McCormack sacó una hoja y se quedó mirándola con el ceño fruncido.
–En realidad usted debería trabajar con Watkins, pero ya que pidió expresamente a Kensington, no veo ningún motivo para oponerme a su deseo.
–Señor, por lo que yo sé, no he…
–Kensington es un buen hombre. No hay muchos agentes
aborígenes que hayan ascendido tanto como él.
–¿No?
McCormack se encogió de hombros.
–Es lo que hay. Bueno, Holy, si necesita algo ya sabe dónde
encontrarme. ¿Alguna pregunta?
–Tan solo una formalidad, señor. Quisiera saber si es correcto en este país el tratamiento de «señor» a un superior o si resulta un pelín demasiado…
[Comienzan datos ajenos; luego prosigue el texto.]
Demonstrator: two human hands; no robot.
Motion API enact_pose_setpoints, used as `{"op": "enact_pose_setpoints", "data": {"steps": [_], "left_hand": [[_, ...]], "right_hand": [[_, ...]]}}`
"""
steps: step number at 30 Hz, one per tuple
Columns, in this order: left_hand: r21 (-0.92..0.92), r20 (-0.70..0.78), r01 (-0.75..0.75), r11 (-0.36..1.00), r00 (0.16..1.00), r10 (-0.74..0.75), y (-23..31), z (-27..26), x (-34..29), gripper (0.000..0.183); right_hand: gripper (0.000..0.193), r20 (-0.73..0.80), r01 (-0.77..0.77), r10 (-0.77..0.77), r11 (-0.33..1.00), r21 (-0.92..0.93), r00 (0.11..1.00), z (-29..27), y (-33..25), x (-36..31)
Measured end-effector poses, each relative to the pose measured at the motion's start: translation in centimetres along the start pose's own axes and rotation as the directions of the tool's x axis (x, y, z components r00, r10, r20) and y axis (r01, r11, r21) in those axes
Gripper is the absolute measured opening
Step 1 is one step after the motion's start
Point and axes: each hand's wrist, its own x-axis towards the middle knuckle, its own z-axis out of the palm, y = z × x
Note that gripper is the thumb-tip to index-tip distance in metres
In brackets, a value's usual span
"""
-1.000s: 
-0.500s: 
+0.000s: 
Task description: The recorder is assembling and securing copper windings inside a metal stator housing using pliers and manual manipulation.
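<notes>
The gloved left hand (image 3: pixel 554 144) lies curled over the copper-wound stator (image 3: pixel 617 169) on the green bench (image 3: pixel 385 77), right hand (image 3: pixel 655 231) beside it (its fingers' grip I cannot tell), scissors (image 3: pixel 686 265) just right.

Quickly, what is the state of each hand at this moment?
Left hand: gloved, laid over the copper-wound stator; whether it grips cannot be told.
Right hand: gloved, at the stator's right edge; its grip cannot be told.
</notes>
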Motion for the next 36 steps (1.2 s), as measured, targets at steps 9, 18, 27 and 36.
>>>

–¿Formal? ¿Rígido? Supongo que sí. Pero a mí me gusta. Me recuerda que, de hecho, yo soy el jefe de este tinglado.
McCormack se rió a carcajadas y dio por concluida la reunión con un demoledor apretón de manos.
–El mes de enero es temporada alta en Australia –explicó Andrew mientras avanzaban dificultosamente entre el tráfico de los alrededores de Circular Quay–. Los turistas van a la ópera de Sidney, pasean en barco por el puerto y admiran a las chicas en Bondi Beach. Qué pena que tengas que currar.
Harry negó con la cabeza.
–Lo prefiero. De todas formas, los lugares turísticos me provocan sudores fríos.
Salieron a la New South Head Road, donde el Toyota aceleró en dirección al este y Watson’s Bay.